#### TASK STATEMENT:
The answer must consist of every line below that contains the word "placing".

(Beginning of PROVIDED DATA)

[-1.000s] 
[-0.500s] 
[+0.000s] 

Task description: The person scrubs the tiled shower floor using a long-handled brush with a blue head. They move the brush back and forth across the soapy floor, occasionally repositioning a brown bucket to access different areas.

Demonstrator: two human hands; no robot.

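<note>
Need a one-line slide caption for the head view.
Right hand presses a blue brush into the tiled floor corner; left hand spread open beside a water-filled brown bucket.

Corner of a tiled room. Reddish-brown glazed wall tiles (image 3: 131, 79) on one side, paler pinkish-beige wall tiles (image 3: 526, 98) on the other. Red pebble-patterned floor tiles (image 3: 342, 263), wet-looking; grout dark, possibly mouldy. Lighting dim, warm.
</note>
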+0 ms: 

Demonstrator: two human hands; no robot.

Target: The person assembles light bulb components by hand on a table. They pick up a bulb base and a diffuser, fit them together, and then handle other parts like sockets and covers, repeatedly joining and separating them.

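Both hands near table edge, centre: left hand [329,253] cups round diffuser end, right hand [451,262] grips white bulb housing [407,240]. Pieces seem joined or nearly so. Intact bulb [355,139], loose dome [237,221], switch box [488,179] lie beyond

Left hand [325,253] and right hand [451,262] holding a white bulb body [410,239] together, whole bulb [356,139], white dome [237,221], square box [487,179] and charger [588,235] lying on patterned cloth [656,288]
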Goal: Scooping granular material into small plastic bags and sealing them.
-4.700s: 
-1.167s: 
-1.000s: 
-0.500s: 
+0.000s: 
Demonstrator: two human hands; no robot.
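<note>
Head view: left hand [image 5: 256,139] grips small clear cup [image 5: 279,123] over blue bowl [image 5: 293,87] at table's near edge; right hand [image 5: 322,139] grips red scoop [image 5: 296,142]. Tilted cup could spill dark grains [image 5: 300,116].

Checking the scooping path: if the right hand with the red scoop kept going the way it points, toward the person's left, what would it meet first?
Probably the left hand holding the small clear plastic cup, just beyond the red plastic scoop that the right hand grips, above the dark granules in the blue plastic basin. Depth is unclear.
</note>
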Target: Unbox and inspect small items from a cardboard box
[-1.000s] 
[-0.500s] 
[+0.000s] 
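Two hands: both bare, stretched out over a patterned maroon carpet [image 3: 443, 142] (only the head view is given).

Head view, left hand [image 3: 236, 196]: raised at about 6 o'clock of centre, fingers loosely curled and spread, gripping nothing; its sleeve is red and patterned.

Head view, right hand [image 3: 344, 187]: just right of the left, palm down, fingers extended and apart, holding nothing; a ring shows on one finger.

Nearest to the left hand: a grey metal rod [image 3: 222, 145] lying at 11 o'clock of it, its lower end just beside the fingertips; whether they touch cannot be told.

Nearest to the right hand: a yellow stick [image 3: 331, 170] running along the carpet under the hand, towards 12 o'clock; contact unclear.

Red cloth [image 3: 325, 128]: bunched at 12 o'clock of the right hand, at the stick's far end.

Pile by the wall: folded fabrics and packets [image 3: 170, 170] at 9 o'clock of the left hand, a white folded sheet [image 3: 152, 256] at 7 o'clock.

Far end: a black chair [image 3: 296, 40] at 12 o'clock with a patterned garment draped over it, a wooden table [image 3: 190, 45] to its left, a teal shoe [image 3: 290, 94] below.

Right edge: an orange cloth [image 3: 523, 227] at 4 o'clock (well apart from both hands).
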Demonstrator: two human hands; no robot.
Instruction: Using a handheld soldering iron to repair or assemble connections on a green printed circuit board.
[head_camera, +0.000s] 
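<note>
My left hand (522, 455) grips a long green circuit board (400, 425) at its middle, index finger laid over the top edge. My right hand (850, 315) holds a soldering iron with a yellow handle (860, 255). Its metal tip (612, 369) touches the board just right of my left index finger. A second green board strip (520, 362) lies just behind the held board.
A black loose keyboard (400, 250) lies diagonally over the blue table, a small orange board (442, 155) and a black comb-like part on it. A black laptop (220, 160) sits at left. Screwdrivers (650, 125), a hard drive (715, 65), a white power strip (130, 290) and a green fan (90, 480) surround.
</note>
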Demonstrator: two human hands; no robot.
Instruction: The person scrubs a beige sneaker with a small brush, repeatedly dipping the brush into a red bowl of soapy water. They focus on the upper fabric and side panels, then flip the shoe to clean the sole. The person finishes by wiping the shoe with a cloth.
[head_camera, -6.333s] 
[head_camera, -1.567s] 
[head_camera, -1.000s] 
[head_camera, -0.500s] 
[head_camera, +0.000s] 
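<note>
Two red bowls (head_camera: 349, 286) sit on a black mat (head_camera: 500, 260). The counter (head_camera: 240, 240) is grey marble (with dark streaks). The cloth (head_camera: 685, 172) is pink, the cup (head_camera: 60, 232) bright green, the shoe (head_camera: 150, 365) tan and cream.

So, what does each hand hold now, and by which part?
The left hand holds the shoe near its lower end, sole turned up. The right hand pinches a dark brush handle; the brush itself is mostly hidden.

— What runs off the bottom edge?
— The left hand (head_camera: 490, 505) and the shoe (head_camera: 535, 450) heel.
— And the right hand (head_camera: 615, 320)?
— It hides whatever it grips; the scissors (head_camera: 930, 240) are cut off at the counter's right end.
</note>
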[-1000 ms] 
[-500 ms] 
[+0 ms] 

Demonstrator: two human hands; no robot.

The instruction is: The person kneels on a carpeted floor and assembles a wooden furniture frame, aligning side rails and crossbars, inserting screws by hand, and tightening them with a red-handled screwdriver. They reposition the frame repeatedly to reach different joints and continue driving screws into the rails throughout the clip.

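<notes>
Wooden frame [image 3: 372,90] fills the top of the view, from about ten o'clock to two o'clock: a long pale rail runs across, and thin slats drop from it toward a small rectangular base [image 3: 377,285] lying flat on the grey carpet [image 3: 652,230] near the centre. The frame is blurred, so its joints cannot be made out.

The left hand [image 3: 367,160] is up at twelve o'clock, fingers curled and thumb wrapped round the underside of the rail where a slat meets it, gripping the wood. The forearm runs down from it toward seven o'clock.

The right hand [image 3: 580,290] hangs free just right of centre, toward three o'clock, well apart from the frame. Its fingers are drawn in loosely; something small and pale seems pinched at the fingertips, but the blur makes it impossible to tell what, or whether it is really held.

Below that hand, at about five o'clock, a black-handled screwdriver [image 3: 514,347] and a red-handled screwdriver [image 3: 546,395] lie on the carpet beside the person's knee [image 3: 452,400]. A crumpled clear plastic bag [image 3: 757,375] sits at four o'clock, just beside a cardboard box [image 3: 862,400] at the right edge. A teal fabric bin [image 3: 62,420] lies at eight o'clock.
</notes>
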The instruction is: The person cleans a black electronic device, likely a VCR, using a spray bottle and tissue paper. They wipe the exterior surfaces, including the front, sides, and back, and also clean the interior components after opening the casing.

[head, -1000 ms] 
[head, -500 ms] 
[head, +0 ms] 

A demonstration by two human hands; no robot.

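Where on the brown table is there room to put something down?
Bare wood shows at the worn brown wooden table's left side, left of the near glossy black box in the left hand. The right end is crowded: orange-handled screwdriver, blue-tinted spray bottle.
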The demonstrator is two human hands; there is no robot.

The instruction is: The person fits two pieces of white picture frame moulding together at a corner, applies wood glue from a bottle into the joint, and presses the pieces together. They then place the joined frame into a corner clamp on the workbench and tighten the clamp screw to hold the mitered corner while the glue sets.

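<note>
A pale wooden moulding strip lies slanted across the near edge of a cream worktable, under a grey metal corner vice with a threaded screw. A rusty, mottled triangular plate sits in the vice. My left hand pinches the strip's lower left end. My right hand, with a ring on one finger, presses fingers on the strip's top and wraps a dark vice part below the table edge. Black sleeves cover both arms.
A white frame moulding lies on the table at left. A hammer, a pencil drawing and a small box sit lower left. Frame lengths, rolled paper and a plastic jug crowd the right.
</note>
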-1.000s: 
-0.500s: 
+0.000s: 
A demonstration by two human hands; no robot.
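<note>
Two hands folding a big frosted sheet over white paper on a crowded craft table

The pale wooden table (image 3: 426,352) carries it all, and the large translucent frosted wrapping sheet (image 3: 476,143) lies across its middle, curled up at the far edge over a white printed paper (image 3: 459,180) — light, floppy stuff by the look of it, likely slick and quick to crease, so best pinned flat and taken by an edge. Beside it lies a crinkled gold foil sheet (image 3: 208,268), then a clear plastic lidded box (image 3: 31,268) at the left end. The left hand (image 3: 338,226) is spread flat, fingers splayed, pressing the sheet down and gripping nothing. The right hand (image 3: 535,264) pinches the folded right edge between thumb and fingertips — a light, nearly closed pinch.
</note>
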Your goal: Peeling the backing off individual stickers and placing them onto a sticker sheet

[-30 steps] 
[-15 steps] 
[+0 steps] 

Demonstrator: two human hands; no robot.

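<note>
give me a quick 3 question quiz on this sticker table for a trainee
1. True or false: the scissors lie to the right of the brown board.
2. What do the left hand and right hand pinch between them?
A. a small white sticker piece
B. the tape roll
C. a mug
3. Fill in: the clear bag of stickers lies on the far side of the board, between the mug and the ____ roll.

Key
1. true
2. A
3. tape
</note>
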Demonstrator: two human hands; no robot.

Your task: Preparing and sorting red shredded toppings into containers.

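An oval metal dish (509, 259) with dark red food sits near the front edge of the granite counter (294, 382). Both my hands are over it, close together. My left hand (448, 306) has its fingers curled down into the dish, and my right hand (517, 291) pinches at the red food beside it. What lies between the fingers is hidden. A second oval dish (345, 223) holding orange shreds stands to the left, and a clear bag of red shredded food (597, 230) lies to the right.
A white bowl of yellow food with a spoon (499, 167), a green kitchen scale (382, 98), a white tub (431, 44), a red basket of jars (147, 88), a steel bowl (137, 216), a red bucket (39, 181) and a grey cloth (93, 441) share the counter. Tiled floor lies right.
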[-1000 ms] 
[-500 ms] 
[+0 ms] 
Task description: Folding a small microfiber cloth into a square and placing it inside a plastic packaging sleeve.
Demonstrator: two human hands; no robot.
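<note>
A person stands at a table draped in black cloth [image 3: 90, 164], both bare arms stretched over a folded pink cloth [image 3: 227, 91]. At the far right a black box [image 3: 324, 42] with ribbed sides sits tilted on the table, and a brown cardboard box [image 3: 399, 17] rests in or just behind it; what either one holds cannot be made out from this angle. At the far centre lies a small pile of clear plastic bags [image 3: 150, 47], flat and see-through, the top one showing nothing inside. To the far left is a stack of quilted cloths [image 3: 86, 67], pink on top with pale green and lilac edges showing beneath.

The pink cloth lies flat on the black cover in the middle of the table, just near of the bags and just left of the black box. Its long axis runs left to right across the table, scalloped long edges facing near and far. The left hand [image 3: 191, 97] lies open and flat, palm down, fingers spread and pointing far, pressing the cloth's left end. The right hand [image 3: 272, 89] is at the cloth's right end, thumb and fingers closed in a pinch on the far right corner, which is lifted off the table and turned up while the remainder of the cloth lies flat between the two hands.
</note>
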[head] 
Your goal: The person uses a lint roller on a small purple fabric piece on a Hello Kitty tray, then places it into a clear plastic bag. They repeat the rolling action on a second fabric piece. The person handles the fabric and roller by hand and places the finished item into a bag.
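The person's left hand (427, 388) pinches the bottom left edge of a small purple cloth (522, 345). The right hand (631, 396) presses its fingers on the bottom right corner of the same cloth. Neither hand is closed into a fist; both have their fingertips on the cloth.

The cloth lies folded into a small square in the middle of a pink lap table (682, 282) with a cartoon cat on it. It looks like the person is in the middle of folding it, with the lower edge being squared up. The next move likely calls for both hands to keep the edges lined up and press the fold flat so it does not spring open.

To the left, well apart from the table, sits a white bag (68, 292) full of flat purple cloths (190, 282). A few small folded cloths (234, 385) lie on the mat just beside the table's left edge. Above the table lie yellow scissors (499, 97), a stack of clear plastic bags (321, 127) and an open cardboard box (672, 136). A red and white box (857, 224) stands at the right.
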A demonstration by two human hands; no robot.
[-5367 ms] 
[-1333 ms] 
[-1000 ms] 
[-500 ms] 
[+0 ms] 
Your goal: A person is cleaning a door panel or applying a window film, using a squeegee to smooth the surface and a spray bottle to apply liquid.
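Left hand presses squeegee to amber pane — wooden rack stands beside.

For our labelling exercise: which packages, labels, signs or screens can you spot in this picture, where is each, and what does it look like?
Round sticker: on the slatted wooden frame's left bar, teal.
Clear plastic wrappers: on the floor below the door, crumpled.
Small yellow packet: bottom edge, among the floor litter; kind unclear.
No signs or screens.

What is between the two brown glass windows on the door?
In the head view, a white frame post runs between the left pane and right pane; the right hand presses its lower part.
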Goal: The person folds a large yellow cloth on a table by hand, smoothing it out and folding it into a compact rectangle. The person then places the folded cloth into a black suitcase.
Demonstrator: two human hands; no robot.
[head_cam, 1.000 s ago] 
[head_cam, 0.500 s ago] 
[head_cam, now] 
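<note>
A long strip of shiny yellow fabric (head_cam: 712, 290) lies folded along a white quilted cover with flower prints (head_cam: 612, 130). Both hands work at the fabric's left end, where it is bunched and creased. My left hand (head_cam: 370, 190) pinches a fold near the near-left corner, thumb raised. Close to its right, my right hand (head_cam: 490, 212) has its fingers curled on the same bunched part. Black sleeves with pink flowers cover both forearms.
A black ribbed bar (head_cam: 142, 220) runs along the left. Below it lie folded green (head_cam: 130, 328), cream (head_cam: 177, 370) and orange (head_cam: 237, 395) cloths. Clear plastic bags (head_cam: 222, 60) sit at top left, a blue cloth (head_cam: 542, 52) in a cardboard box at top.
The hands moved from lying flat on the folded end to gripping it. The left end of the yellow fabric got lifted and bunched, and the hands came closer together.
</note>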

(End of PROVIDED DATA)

#### OUTPUT OF THE TASK:
Your goal: Peeling the backing off individual stickers and placing them onto a sticker sheet
Task description: Folding a small microfiber cloth into a square and placing it inside a plastic packaging sleeve.

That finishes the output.